Transcribe exactly the lines that fall between the one holding "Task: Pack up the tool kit" and the one holding "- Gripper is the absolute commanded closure", inclusive, from the entries below.

[Data items]
• • • • •

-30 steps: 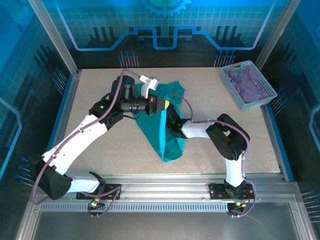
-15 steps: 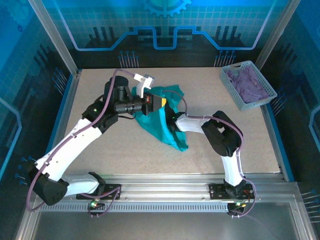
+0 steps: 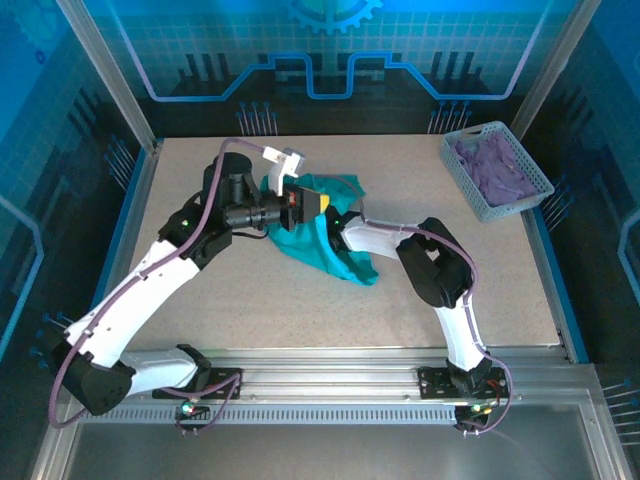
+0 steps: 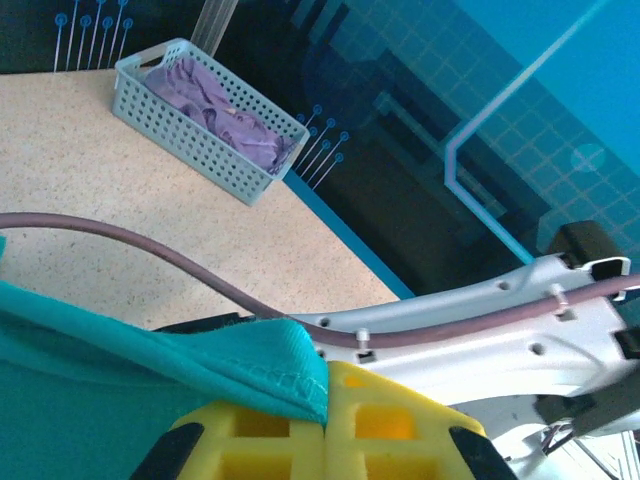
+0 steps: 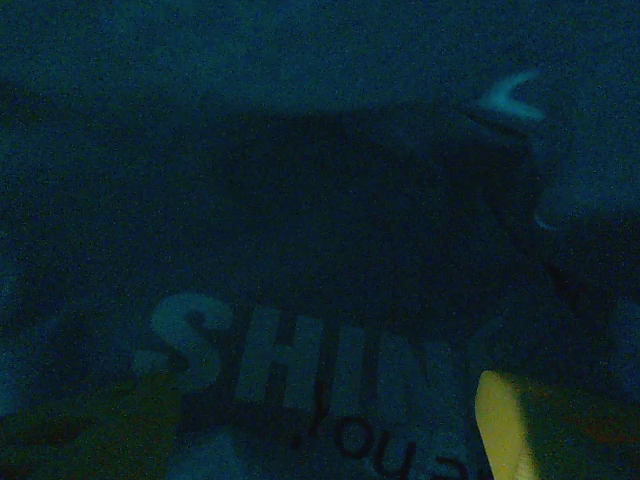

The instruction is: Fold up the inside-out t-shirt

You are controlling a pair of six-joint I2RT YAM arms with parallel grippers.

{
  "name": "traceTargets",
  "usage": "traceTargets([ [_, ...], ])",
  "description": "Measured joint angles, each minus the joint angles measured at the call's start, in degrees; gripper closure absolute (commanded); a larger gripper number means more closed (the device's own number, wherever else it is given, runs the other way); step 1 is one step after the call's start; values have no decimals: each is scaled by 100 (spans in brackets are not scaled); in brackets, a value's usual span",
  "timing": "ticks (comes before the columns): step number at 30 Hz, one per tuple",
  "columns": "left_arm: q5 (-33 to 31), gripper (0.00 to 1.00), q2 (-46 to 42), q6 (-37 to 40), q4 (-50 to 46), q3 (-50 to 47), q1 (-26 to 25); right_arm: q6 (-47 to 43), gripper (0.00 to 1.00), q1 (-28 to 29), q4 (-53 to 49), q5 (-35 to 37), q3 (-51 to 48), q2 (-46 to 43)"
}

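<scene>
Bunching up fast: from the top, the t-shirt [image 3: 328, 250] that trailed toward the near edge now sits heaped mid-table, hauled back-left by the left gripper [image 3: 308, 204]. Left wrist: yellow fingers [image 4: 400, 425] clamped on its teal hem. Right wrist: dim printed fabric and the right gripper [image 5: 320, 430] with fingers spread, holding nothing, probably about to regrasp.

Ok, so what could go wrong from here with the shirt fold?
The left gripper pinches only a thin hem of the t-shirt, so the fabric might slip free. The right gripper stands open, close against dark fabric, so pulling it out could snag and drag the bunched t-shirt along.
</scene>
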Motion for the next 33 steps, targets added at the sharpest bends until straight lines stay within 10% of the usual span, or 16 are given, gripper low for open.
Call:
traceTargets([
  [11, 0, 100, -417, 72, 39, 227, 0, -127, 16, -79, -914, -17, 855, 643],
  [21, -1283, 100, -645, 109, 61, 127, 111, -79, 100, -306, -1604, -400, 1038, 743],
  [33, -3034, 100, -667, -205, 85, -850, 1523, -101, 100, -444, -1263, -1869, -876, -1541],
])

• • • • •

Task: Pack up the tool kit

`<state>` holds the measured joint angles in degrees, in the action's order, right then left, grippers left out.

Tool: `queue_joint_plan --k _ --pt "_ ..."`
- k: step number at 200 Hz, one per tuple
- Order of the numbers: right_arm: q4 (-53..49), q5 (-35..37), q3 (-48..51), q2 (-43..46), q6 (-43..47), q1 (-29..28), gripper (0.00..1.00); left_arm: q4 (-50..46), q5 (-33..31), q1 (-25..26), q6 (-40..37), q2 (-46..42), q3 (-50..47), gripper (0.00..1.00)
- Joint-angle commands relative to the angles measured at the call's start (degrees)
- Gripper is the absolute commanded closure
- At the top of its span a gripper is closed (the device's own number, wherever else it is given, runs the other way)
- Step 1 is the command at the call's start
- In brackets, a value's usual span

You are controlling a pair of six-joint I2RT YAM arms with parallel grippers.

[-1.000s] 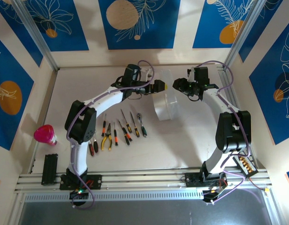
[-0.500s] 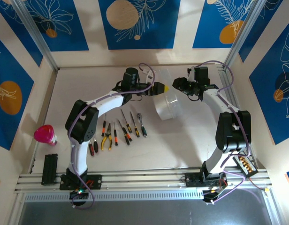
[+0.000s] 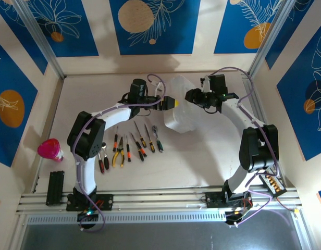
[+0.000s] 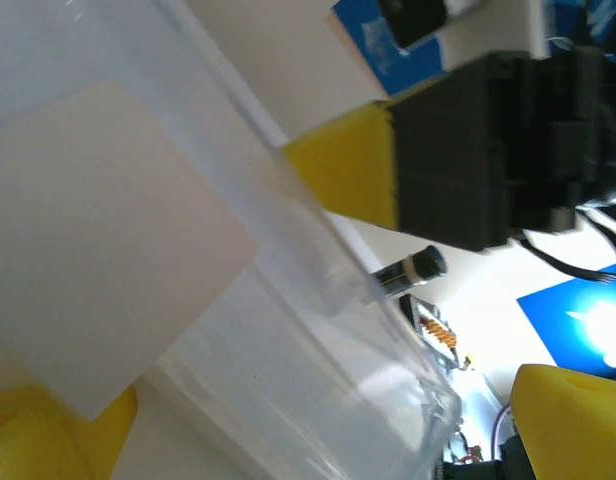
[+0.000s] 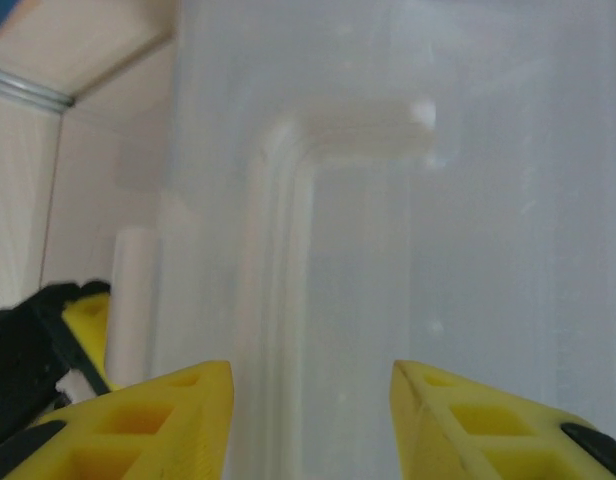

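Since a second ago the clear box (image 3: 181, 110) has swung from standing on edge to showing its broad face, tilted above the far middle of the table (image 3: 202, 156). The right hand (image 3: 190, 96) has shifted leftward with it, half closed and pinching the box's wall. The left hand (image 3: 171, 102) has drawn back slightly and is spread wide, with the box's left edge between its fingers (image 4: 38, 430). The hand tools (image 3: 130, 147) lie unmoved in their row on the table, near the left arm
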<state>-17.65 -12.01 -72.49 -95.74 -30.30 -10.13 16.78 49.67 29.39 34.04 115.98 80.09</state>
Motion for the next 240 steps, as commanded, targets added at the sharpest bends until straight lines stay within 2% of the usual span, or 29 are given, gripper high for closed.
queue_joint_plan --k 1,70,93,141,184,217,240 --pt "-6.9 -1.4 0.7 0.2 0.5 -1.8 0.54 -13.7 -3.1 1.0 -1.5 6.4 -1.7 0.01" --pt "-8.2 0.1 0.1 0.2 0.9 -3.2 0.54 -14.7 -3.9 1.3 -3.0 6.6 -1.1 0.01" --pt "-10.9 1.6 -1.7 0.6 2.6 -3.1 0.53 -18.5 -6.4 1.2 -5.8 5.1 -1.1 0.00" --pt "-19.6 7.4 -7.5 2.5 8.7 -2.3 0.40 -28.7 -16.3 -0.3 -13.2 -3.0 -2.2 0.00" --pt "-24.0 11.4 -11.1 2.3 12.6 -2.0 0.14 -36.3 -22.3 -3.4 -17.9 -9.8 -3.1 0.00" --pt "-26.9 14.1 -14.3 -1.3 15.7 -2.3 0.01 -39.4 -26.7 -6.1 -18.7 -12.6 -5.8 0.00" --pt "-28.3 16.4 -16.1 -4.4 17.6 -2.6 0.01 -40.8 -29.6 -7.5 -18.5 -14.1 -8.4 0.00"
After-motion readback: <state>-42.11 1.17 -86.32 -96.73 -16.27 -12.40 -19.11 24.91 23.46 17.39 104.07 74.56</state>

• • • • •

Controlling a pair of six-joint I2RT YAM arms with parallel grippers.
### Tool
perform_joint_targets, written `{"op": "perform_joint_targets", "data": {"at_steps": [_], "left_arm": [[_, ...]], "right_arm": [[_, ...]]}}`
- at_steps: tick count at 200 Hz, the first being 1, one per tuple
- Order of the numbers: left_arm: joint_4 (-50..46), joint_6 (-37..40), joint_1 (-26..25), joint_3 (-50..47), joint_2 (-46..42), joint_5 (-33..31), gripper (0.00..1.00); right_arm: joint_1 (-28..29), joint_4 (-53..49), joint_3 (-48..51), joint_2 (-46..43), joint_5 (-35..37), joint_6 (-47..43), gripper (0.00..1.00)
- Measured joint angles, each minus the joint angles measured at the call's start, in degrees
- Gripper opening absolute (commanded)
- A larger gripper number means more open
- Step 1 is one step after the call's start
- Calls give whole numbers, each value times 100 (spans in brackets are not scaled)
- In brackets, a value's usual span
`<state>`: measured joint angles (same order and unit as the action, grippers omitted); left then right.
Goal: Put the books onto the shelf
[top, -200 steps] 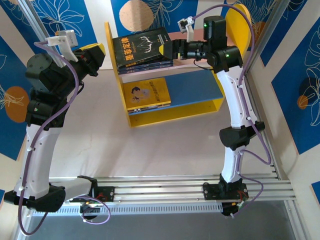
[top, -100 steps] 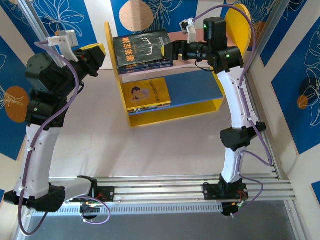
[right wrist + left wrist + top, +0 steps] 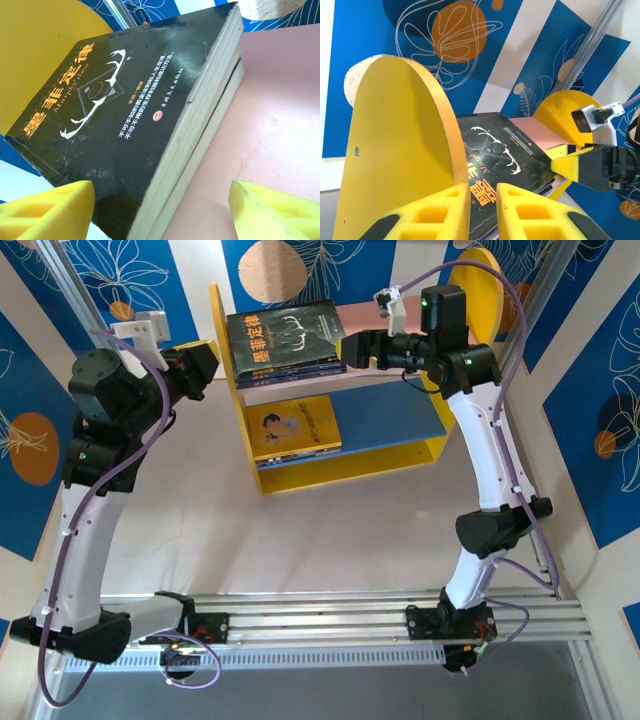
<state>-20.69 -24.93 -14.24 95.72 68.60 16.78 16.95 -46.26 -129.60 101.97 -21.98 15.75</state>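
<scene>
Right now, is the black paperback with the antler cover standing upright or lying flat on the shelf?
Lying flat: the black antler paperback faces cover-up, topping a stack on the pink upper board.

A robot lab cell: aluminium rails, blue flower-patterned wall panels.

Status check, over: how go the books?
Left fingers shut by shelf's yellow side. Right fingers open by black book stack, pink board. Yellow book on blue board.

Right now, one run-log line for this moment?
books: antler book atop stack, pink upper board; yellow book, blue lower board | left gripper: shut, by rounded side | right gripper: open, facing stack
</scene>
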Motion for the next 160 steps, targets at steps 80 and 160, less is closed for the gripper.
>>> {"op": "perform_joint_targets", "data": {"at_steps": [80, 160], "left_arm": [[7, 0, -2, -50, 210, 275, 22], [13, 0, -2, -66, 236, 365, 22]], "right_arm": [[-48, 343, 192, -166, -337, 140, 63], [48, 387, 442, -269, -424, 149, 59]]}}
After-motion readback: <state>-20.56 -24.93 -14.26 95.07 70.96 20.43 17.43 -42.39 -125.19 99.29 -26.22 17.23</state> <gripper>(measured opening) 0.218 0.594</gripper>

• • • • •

Output of the exercise:
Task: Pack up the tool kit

`<state>` holds the measured joint angles in degrees, in the action's order, right then left, grippers left out.

Tool: `queue_joint_plan --k _ --pt "_ ..."`
- k: step number at 200 Hz, one per tuple
- Order of the numbers: right_arm: q4 (-53..49), q5 (-35..37), q3 (-48..51), q2 (-43..46), q6 (-43..47), q1 (-29..28), gripper (0.00..1.00); left_arm: q4 (-50..46), q5 (-33..31), q1 (-25..26), q6 (-40..37), q2 (-46..42), q3 (-50..47), gripper (0.00..1.00)
- Joint-angle commands relative to the angles measured at the call's start (degrees)
- Gripper is the absolute commanded closure

The answer to this exercise is complete.